The new findings are a major advance in work by HSCI co-director Doug Melton and Zhou, who in 2008 reported having converted exocrine cells into functional beta cells in mice. At that time, however, it was not known how long, and how well, the repurposed cells would function.

"The efficiency of reprogramming has always been an issue," Zhou said. "Until now, the new cells have either dropped dramatically in number or disappeared completely," he said, noting that since his work with Melton in 2008 there have been reports published in other programing systems that question whether the reprogrammed cells could be stable enough ultimately to be useful.

"What we have demonstrated is that yes, the reprogrammed cells can be useful, and for that to happen you have to create a niche environment in which the cells can survive," Zhou continued. "We have improved the reprogramming efficiency to a point where one can create a large enough number of the new cells that the new cells create their own niche environment."

Zhou said that the researchers studied the mice for up to about 13 months, approximately half their normal life span, and found that "the cells are still there, and fairly robust.

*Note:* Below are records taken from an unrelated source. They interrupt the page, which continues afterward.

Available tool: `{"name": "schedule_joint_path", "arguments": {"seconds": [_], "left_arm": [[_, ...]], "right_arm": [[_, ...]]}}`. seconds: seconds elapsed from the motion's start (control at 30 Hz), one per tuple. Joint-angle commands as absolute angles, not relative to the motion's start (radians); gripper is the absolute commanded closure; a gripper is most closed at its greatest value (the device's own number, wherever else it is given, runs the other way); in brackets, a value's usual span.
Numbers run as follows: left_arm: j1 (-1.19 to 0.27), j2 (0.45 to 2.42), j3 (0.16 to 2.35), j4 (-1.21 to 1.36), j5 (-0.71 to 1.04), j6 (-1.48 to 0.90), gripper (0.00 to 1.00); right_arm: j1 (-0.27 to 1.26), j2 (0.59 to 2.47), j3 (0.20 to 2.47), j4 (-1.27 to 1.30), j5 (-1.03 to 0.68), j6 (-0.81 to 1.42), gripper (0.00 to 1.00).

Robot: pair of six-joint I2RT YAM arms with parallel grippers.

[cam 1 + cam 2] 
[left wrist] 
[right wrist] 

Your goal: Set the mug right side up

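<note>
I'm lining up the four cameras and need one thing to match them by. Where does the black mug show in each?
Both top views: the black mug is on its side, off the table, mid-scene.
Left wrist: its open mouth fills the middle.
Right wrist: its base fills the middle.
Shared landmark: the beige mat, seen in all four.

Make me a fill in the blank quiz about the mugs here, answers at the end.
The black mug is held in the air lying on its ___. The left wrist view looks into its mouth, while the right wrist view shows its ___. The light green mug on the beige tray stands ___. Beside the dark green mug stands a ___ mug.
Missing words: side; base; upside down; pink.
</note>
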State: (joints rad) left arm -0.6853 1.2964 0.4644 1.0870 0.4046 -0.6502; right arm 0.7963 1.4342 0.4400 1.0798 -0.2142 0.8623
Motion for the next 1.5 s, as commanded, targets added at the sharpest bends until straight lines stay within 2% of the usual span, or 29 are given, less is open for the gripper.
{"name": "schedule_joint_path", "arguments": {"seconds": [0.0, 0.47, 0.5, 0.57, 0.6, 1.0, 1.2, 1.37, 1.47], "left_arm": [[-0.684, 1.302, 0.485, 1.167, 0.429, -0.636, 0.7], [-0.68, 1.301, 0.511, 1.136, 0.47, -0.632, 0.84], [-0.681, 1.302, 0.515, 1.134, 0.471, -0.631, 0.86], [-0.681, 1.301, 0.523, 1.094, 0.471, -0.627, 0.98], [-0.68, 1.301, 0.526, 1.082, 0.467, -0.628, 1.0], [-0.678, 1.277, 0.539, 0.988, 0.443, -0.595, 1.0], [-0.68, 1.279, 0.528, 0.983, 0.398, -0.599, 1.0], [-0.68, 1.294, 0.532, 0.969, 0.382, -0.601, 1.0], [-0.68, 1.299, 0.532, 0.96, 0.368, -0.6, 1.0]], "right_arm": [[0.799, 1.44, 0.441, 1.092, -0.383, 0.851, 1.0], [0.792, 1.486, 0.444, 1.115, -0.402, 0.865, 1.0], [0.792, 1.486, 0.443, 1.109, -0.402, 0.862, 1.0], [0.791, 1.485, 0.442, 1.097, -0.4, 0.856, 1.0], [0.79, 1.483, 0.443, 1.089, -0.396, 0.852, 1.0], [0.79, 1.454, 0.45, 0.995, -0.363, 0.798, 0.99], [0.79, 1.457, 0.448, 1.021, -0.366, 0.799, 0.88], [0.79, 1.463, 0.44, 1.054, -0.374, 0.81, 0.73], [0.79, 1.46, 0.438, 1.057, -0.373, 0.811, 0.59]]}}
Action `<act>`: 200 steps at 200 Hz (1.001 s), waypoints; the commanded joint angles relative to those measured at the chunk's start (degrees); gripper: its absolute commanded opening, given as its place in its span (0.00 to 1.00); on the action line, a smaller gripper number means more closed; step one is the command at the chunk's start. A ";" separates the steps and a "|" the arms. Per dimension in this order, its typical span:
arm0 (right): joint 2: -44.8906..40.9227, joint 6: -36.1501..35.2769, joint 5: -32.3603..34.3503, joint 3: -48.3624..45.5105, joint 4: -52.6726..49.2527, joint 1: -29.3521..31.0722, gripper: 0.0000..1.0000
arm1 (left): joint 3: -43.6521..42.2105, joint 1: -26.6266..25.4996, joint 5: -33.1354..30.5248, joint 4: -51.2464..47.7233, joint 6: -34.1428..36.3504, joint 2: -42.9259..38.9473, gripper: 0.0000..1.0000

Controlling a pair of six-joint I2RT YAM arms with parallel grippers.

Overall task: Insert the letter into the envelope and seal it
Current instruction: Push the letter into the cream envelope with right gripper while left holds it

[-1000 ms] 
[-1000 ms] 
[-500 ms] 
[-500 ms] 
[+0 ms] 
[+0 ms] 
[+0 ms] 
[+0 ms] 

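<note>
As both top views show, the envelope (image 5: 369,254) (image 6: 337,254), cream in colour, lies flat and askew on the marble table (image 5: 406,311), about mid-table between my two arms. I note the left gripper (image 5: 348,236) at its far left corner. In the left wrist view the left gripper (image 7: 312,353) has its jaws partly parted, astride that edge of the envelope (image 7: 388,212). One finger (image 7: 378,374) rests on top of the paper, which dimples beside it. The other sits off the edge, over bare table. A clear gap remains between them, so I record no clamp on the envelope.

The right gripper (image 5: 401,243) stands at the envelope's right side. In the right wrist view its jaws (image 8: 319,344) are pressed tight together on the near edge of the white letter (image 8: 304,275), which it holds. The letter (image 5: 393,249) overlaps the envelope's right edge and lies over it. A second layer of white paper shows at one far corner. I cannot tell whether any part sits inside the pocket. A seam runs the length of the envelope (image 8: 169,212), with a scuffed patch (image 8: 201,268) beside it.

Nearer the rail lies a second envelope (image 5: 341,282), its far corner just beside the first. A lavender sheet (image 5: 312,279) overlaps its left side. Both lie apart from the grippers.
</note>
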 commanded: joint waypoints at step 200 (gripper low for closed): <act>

These are diabetic animals, and we were able to, I wouldn't use the word 'cure' because that's a very freighted word for me to use, but they became highly glycemic animals -- though not every animal became normal. That may be because to completely control the glucose level of the animal, you not only need beta cells, you need about a quarter of a million functional beta cells. If you are short of this number, even if the beta cells are perfectly normal," they can't completely control blood sugar levels, Zhou said.

When discussing the implications of the study for the field of cellular reprogramming, Zhou cautioned that the pancreas has a particularly simple cellular organization and structure, and thus findings in the pancreas might not necessarily apply to other organs.

Diabetes is a metabolic disease that is seen in two basic forms.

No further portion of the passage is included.